* [Work item] Write out the full listing, matching it line for line.

(Dataset content begins)

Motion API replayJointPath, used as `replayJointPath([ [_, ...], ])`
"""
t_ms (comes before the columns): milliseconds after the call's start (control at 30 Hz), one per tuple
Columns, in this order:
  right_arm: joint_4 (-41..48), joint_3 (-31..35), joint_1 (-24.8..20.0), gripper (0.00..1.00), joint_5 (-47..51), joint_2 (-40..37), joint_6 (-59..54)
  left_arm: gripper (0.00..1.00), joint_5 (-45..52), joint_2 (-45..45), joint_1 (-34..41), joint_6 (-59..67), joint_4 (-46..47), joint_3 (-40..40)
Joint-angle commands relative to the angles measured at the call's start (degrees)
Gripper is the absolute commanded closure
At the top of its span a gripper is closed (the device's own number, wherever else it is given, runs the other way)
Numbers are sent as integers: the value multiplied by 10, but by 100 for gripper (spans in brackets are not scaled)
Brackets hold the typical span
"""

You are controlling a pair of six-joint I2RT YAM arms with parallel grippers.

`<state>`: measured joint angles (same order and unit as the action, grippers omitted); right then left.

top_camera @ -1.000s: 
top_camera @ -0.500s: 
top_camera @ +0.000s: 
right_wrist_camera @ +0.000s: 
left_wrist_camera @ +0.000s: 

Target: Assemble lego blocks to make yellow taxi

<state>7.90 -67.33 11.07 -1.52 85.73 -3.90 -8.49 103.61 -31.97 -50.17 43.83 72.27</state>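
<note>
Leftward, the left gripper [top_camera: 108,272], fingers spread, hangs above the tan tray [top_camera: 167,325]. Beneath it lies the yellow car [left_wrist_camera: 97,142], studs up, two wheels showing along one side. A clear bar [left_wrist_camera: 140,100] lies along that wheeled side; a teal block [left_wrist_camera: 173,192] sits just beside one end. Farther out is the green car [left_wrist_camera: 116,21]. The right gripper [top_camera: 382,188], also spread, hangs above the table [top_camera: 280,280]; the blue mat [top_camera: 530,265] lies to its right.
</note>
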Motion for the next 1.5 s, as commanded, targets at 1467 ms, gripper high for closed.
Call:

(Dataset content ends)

* [Answer to this problem]
Motion API replayJointPath, used as `replayJointPath([ [_, ...], ])`
"""
t_ms (comes before the columns): milliseconds after the call's start (control at 30 Hz), one per tuple
Columns, in this order:
  right_arm: joint_4 (-41..48), joint_3 (-31..35), joint_1 (-24.8..20.0), gripper (0.00..1.00), joint_5 (-47..51), joint_2 (-40..37), joint_6 (-59..54)
  left_arm: gripper (0.00..1.00), joint_5 (-45..52), joint_2 (-45..45), joint_1 (-34..41), joint_6 (-59..67), joint_4 (-46..47), joint_3 (-40..40)
Joint-angle commands relative to the angles measured at the call's start (degrees)
Gripper is the absolute commanded closure
At the top of its span a gripper is closed (the device's own number, wherever else it is given, runs the other way)
Numbers are sent as integers: the value multiplied by 10, but by 100 for gripper (spans in brackets are not scaled)
Brackets hold the typical span
"""

You are controlling a pair of six-joint I2RT YAM arms with parallel grippers.

`<state>`: measured joint angles (same order and unit as the action, grippers omitted); right then left.

top_camera @ -1.000s: 
top_camera @ -0.500s: 
top_camera @ +0.000s: 
right_wrist_camera @ +0.000s: 
left_wrist_camera @ +0.000s: 

Target: Assemble lego blocks to make yellow taxi

<state>7.90 -67.33 11.07 -1.52 85.73 -3.90 -8.49 103.61 -31.97 -50.17 43.83 72.27</state>
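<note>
Leftward, the left gripper [top_camera: 108,272], fingers spread, hangs above the tan tray [top_camera: 167,325]. Beneath it lies the yellow car [left_wrist_camera: 97,142], studs up, two wheels showing along one side. A clear bar [left_wrist_camera: 140,100] lies along that wheeled side; a teal block [left_wrist_camera: 173,192] sits just beside one end. Farther out is the green car [left_wrist_camera: 116,21]. The right gripper [top_camera: 382,188], also spread, hangs above the table [top_camera: 280,280]; the blue mat [top_camera: 530,265] lies to its right.
</note>
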Motion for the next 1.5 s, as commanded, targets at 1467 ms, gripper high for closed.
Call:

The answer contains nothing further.